If you are a teacher and have been thinking about adding a comic component: Do it! Not only will it help the visual learners in your class and open sites for critical thinking, but also it will increase your enrollment. Trust me, the SAGES class fills up like a Springsteen show. (Is that a dated reference? OK, Childish Gambino.)
Case Western Reserve has lots of places to find comics. Mary Grimm in English offers a great graphic novels class and people like Mary Assad and Jared Bendis have had students create their own. Case Western Reserve has hosted Neil Gaiman and Roz Chast for Writers Center Stage talks. We will welcome Matt Groening and Lynda Barry [of The Simpsons] next semester. Kelvin Smith Library Special Collections also has a collection of early Superman material and Jim at Barnes & Noble Uptown keeps a great stock of graphic novels.
Case Western Reserve doesn’t have a comics studies minor (yet), but there are plenty of opportunities (capstones, independent studies) for students to explore. Let me know if you need suggestions.
4. Cleveland is Krypton.
Cleveland has an unbelievably rich history of comics creators, too numerous to name here. But most importantly (you knew this was coming): Cleveland is the birthplace of Superman.
Such trivia may seem quaint and folksy, but it is not. The Superman character is one of the most recognizable in the world and his adventures, in the thousand-issue run of Action Comics (currently being written by Cleveland native and Cleveland Institute of Art alumnus Brian Bendis) may rightly be considered the longest work of fiction in English.
And it all began five minutes up the road in Glenville, in the mid-1930s, when two nerdy best friends, Jerry Siegel and Joe Shuster, came together to create a character and story to make sense of economic desperation, political anxiety, and the death of Jerry’s own father during a tragic robbery. Though Superman is now a billion-dollar corporate entity, he began as two boys trying to make sense of the world through simple words and pictures. If that isn’t art, I don’t know what is.
5. People are passionate about comics.
Sometimes comics are advertisement-ridden pieces of stereotyping and fan service. But that is still a good reason to analyze and argue about them. Because when they’re good—like Watchmen, The Dark Knight Returns, Ms. Marvel, or my personal favorite, X-Men: God Loves, Man Kills—they are staggering in their complexity. That’s why I love comics. Not just because of the optic blasts and spider-powers, but also for the way this imaginative art was produced as an off-kilter mirror of the real world.

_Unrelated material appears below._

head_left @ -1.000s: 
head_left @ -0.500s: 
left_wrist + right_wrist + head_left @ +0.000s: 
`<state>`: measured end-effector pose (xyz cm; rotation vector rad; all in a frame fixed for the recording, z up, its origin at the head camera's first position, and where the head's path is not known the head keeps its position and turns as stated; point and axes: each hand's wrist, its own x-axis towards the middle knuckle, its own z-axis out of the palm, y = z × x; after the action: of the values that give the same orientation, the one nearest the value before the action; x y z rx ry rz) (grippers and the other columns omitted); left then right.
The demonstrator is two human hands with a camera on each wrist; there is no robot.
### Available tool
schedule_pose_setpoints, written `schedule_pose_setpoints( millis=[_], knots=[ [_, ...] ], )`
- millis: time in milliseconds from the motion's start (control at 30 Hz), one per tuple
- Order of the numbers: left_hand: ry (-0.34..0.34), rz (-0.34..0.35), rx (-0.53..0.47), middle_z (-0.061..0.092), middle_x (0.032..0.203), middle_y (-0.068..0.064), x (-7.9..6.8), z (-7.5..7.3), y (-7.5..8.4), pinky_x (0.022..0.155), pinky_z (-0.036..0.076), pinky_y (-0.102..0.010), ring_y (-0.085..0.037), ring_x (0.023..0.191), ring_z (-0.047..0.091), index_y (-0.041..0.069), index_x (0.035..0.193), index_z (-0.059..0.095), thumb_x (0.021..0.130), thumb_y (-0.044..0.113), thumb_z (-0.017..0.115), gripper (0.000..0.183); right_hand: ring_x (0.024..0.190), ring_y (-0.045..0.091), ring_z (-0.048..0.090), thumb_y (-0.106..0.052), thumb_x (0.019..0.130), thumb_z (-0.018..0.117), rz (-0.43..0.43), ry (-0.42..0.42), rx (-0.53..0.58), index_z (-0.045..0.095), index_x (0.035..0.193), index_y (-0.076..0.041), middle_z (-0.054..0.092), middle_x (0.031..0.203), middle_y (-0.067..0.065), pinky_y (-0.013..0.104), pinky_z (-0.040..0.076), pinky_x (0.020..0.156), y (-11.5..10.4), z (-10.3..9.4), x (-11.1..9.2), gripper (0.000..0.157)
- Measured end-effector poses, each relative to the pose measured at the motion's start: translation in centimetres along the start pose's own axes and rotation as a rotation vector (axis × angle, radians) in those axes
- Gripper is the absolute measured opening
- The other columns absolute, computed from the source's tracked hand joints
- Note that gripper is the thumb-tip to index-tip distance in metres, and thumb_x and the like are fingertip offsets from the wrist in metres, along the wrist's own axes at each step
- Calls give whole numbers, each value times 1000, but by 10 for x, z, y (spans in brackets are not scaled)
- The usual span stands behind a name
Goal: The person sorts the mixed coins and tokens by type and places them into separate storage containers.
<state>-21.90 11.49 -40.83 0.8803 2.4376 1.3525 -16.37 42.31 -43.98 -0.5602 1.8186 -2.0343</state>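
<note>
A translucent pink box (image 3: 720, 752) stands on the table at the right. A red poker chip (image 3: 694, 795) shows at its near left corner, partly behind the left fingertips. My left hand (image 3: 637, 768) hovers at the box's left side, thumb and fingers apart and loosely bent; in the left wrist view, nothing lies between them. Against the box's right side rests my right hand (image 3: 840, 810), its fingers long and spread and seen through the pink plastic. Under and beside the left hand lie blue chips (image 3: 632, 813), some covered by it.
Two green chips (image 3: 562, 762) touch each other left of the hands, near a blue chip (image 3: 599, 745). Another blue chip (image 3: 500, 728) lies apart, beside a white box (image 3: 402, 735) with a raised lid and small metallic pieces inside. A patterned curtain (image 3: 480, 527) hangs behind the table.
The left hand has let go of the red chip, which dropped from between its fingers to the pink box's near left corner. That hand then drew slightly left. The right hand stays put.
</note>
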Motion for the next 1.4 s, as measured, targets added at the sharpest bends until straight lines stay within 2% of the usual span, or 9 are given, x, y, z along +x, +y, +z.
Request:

When the Soviets beat us into space, Marvel launched the Fantastic Four; when Captain America punched Hitler in the jaw on the cover of Captain America No. 1, it was almost a year before the Japanese bombed Pearl Harbor. Comics were a secret parallel universe where readers could think—wholly and imaginatively—about the world they lived in, a world that was just outside and just out of reach, either because we were too young to really be a part of it, or had asthma, or just wanted to be left alone to read.
Edward Said once remarked that: “I don’t remember when exactly I read my first comic book, but I do remember exactly how liberated and subversive I felt as a result.”
That’s what reading comics unlocks for me. It’s a powerful nostalgia, not for youth itself, but for the imaginative power that comes with it.